I'd like every line in the following listing that holds "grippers" copied.

──────── Dataset extract ────────

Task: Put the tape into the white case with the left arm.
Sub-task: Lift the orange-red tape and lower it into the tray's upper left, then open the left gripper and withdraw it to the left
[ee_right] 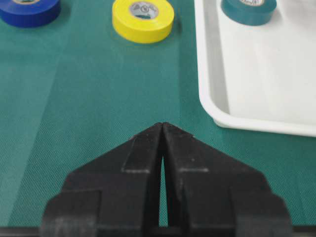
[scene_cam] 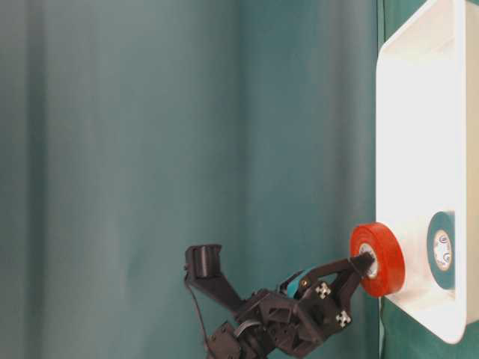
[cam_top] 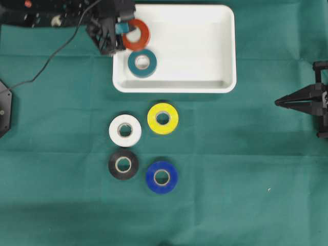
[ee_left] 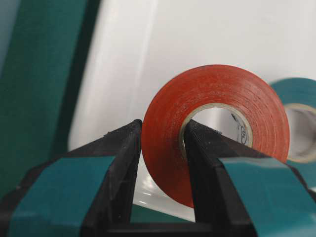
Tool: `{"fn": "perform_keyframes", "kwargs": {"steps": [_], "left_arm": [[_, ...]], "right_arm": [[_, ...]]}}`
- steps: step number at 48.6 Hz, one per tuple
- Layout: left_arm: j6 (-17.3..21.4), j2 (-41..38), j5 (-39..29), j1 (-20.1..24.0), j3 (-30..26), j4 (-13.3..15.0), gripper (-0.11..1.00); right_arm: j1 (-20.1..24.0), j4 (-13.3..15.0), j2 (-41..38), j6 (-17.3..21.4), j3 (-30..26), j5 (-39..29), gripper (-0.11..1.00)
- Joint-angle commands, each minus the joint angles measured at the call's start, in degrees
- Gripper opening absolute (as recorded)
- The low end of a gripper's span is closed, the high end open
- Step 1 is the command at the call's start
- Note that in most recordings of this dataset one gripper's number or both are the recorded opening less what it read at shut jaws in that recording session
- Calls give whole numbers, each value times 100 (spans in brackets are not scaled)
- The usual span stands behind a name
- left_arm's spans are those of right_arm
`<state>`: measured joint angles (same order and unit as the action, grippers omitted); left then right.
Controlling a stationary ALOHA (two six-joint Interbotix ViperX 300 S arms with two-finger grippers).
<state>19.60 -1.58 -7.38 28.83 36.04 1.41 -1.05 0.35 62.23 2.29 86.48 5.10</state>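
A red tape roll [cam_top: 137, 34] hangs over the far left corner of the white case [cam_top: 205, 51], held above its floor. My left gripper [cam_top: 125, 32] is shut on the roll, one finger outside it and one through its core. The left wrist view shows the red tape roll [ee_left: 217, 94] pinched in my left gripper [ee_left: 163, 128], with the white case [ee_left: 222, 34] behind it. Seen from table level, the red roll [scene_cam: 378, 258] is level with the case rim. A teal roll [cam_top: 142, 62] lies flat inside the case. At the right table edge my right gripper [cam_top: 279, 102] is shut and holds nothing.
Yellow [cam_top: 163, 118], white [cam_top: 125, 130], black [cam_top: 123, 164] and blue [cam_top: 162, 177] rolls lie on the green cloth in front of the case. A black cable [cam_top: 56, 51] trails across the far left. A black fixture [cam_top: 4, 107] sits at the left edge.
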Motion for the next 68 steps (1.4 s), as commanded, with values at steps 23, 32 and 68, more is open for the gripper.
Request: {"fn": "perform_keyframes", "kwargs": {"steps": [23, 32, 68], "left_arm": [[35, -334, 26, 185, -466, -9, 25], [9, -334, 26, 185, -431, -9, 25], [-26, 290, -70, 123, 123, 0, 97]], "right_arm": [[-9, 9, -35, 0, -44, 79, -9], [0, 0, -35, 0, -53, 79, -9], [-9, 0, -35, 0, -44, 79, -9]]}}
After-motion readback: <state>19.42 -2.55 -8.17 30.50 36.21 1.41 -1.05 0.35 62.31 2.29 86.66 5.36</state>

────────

> **Response to the task**:
`<state>`: measured joint angles (same order and unit as the action, grippers omitted); left then right.
Controlling a stationary ALOHA (two six-joint Interbotix ViperX 300 S arms with two-finger grippers).

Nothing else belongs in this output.